When an east Texas businessman named S.H. Prim learned that the drink was only available for fountain service he bought the bottling rights and packed up the family and moved to Dublin, Texas in 1891and thus began Dublin’s love affair with Dr Pepper.
The Dublin plant is now the oldest Dr Pepper bottling plant in the world. When production first started the average output was fifty cases a day. The story is told that when Dr Pepper added franchise and a distribution territory Prim was given first choice by the wheels in Dallas. Instead of taking a metroplex area (and by definition a fortune) he took a map and a pencil, drew a circle around a 50-mile radius of Dublin, and said simply, “This will do for me.”
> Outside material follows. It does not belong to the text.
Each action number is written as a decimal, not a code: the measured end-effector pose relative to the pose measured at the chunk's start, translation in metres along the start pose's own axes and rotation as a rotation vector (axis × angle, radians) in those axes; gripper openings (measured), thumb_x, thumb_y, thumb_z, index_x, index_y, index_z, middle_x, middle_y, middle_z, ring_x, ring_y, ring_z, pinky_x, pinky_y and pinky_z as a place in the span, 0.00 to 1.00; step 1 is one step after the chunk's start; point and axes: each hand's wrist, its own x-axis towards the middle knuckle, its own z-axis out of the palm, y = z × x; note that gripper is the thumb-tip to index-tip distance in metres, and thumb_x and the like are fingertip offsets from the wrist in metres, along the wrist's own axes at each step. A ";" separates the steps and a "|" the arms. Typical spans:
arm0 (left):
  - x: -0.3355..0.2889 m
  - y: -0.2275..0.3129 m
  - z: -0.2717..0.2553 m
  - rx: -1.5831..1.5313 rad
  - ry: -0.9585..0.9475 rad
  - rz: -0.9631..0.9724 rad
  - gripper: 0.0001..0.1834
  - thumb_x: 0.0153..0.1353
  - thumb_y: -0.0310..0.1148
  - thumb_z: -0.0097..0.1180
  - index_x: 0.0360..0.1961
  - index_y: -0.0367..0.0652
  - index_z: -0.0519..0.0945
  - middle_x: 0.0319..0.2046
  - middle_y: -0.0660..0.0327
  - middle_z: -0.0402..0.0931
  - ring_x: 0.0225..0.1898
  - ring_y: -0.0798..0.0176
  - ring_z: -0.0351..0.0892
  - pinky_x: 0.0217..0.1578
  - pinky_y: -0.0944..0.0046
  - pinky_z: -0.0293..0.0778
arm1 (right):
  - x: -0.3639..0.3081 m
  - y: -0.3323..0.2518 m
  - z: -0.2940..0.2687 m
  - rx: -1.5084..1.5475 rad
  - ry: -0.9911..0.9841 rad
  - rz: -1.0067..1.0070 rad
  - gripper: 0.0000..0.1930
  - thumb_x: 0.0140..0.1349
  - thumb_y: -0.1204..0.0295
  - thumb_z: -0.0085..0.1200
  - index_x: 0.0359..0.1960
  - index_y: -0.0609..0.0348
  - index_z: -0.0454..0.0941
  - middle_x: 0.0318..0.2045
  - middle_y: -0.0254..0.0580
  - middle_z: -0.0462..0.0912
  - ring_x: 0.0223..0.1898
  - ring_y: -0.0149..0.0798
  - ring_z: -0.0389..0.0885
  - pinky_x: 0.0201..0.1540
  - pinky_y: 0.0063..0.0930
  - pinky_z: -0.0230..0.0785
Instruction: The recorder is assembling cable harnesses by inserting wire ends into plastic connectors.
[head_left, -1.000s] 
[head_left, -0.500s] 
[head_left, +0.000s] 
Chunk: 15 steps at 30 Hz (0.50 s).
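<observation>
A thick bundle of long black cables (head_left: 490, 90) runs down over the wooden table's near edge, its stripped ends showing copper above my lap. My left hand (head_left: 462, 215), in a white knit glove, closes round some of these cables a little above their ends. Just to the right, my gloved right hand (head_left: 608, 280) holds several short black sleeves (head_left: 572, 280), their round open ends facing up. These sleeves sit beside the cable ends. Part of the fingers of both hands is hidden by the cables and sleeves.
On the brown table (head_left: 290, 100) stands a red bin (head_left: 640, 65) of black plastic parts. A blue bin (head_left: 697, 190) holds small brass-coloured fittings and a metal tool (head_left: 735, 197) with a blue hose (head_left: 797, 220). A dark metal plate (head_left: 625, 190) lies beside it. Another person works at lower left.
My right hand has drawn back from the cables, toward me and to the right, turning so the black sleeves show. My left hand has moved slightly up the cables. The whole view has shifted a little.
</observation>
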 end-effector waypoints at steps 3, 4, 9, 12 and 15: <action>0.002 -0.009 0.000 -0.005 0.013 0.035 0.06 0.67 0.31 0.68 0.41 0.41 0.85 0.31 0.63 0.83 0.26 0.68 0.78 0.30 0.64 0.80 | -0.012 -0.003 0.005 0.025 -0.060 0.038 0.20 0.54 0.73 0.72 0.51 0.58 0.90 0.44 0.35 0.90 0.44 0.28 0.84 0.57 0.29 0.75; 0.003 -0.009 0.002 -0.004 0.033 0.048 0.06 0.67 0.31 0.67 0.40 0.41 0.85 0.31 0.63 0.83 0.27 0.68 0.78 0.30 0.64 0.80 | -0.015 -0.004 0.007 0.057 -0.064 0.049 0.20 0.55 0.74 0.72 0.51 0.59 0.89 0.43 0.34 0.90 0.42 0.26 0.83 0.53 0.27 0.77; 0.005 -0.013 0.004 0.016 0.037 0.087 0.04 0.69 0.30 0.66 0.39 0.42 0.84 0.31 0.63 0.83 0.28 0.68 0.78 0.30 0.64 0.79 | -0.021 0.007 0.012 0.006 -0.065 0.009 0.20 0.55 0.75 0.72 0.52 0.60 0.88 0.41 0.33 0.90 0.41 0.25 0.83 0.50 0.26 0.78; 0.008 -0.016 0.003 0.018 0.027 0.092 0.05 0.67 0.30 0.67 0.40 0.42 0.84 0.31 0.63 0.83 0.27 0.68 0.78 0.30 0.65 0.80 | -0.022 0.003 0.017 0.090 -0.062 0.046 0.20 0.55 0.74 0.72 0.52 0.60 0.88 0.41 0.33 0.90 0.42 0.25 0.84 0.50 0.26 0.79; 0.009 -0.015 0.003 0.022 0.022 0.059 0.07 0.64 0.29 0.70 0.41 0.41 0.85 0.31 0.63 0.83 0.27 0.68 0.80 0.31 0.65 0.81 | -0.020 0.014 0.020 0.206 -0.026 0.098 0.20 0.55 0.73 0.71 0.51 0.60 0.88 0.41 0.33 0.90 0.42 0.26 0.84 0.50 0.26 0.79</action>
Prim passed away in 1946 and left the bottling plant in Dublin to his daughter Grace Lyon. The plant flourished under her tenure and she stayed at the helm until she passed away in 1991, ironically the day the plant celebrated its 100-year anniversary. Since she had no heirs, and she had survived her husband, she left the plant to a loyal employee, William Kloster.
Kloster had started at the plant at the tender age of 14. He began working at a young age to help support his family due to the premature death of his father. He started out as a bottle sorter and made a career out of bottling the drink with a taste as big as Texas. His only real absence from the plant came when he was called to higher duty when he served his country in World War II. Sadly, Kloster left the Dublin plant never to return in 1999 after putting in a full day doing what he had loved for 67 years, but his vision remains. Today his grandson Mark Kloster keeps up with the day-to-day operations.
What is it then that sets apart the Dublin plant from all other soft drink plants except its age? Simple, Dublin still uses 100 percent Imperial pure cane sugar in its drinks and it uses returnable glass bottles. Most people have noticed the slight change in the flavor of soft drinks over the years and there is a reason for this. Every bottling facility out there save one has switched to cheaper imitation corn syrup. Dublin has held true to its roots and in the process developed a following. Besides, when is the last time you could take in returnable bottles for a refill at your local plant?
Taking a trip to the Dublin facility is to pass through one of the most serene and relaxed parts of the Texas countryside. Once there, visitors are greeted by the friendly folks who inhabit Old Doc’s Soda Shop, a vintage soda fountain attached to the bottling facility. Here you can savor all the flavors of the Dublin plant fountain style, and take in the atmosphere. However, the fun is just getting started, because if you take the grand tour you can see the world’s largest collection of vintage Dr Pepper memorabilia and the massive bottling machine itself. If you schedule your tour for the right time you can actually watch the machine in action.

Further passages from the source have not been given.